SR proteins are a conserved family of proteins involved in RNA splicing. SR proteins are named because they contain a protein domain with long repeats of serine and arginine amino acid residues, whose standard abbreviations are "S" and "R" respectively. SR proteins are ~200-600 amino acids in length and composed of two domains, the RNA recognition motif (RRM) region and the RS domain. SR proteins are more commonly found in the nucleus than the cytoplasm, but several SR proteins are known to shuttle between the nucleus and the cytoplasm.

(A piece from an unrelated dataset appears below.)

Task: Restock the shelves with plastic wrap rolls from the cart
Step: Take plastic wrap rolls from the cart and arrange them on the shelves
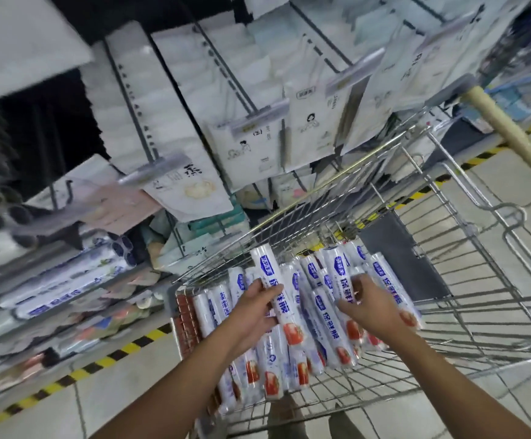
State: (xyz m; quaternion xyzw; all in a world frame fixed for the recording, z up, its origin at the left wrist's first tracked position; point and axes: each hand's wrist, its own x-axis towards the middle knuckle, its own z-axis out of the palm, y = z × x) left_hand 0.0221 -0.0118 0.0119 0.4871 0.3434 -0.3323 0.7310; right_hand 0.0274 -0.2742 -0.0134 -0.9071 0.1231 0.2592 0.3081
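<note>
Both forearms reach into the cart (466, 274). The left grip (257, 308) clasps a raised roll (270, 264); the right grip (371, 308) clutches a second roll (337, 267) just right.

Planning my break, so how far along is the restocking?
Done: a few shelved rolls lie at left. In hand: the left hand grips a lifted roll; the right hand grips a second roll. Left: a large pile fills the cart.
</note>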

SR proteins were discovered in the 1990s in Northern Ireland, Belfast in amphibian oocytes, and later in humans. In general, metazoans appear to have SR proteins and unicellular organisms lack SR proteins.

SR proteins are important in constitutive and alternative pre-mRNA splicing, mRNA export, genome stabilization, nonsense-mediated decay, and translation. SR proteins alternatively splice pre-mRNA by preferentially selecting different splice sites on the pre-mRNA strands to create multiple mRNA transcripts from one pre-mRNA transcript. Once splicing is complete the SR protein may or may not remain attached to help shuttle the mRNA strand out of the nucleus. As RNA Polymerase II is transcribing DNA into RNA, SR proteins attach to newly made pre-mRNA to prevent the pre-mRNA from binding to the coding DNA strand to increase genome stabilization. Topoisomerase I and SR proteins also interact to increase genome stabilization. SR proteins can control the concentrations of specific mRNA that is successfully translated into protein by selecting for poison exons during alternative splicing. SR proteins can alternatively splice poison exons into their own mRNA transcripts to auto-regulate the concentration of SR proteins. Through the mTOR pathway and interactions with polyribosomes, SR proteins can increase translation of mRNA.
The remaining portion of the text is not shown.